◆ **Work request**
Please find the lines in the following records that hold "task", and copy them.

◆ **Entries supplied**
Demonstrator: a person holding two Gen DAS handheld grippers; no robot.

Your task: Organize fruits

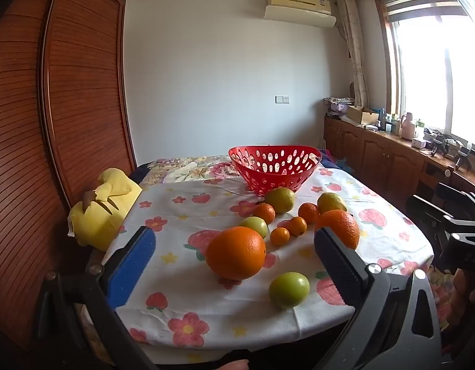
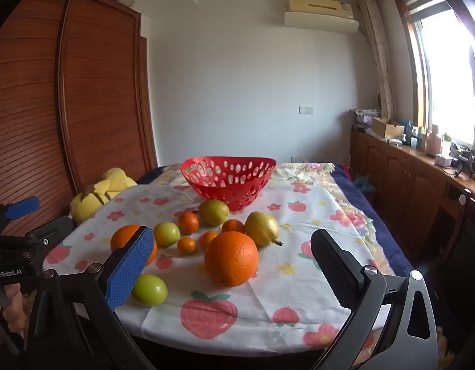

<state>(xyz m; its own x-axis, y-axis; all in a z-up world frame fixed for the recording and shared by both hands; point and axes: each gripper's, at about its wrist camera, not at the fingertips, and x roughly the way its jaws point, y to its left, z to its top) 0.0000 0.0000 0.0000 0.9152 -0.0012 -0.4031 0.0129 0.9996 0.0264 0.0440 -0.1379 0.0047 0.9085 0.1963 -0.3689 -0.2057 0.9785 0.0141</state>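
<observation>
- A tall wooden wardrobe (image 1: 71,98) with slatted doors fills the left side of the room, and a low wooden cabinet (image 2: 407,185) cluttered with small items runs under the window on the right.
- The table (image 1: 206,314) wears a white cloth printed with strawberries and flowers; a yellow plush toy (image 1: 105,206) sits just off its left edge.
- A red perforated basket (image 1: 274,166) stands at the far middle of the table, holding nothing that shows.
- Two large oranges lie nearest: the left orange (image 1: 236,252) and the right orange (image 2: 231,259), with the loose fruit spread between them and the basket.
- A yellow pear (image 2: 262,228) lies on its side just beyond the right orange; a green-yellow fruit (image 2: 213,212) rests against the basket's foot.
- A green apple (image 1: 289,289) sits close to the near edge; another green apple (image 2: 166,233) lies mid-cluster.
- Four small mandarins (image 1: 279,236) are scattered among the bigger fruit.
- The left gripper (image 1: 234,256) hovers at the near edge, fingers (image 1: 132,262) spread wide, touching nothing; the left orange shows in the gap.
- The right gripper (image 2: 233,265) likewise has its fingers (image 2: 129,271) wide apart and empty, the right orange in between.
</observation>
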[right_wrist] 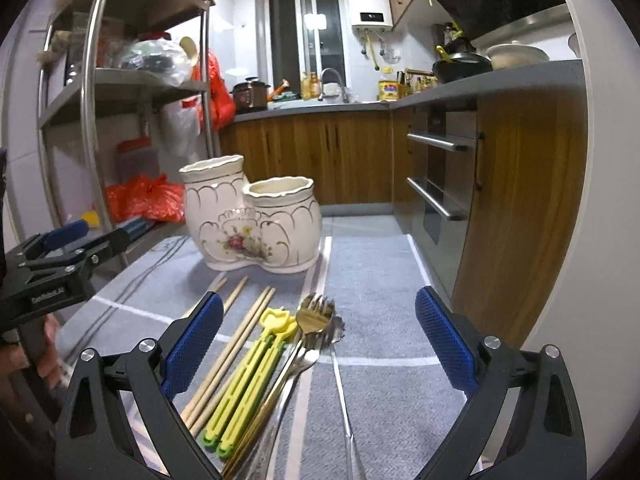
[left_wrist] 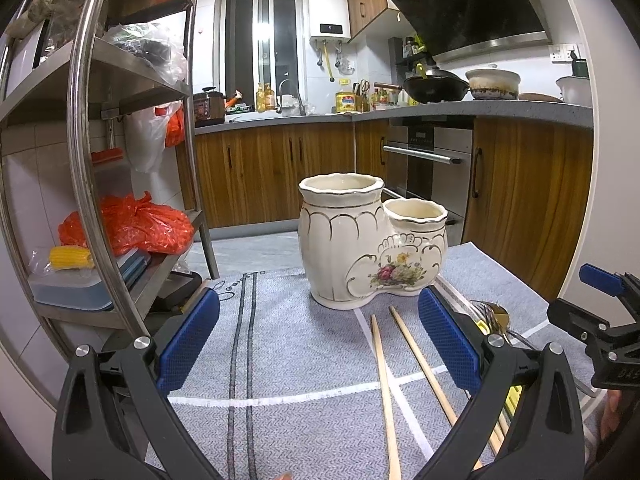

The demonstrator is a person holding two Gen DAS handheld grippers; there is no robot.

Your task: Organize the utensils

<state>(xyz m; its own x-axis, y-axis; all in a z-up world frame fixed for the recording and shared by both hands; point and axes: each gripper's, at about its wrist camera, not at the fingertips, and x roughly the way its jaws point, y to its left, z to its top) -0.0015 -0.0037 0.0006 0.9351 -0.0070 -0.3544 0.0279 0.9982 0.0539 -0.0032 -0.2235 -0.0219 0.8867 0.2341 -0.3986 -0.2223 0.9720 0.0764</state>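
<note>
Ceramic holder [right_wrist: 256,224] looks empty from here, chopsticks [right_wrist: 230,350], forks [right_wrist: 316,320] all lying on the surface, both grippers' jaws spread, holding nothing — sorting hasn't started.

One ceramic utensil holder [right_wrist: 256,224] with two compartments stood on the cloth. Four wooden chopsticks [right_wrist: 236,344] lay before it, two in a close pair and two spread apart, alongside two yellow-green chopsticks [right_wrist: 256,372]. The overlapping metal cutlery [right_wrist: 316,320] could not be counted surely.
</note>
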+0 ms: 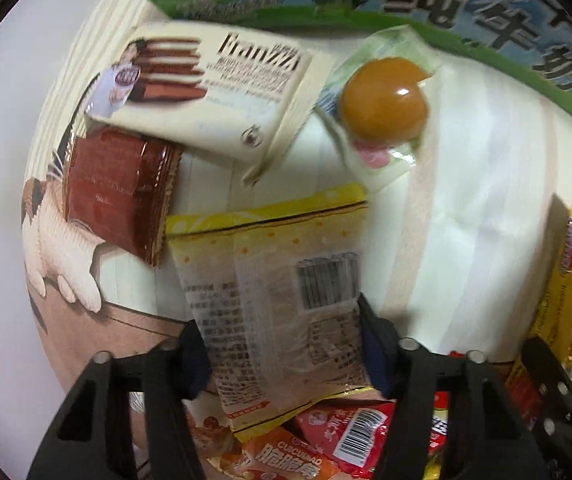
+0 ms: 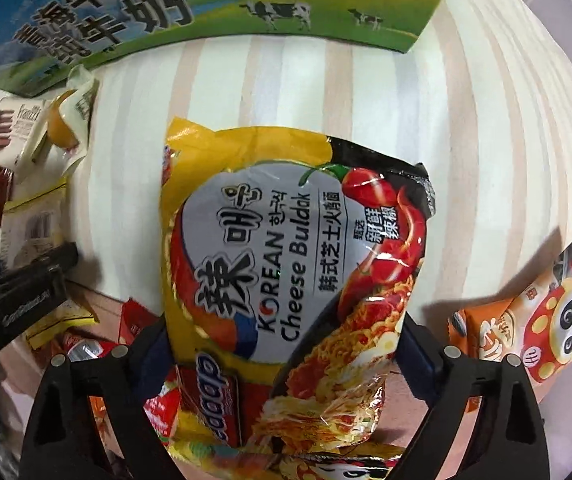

◆ **Solved problem**
Your task: Organize fruits
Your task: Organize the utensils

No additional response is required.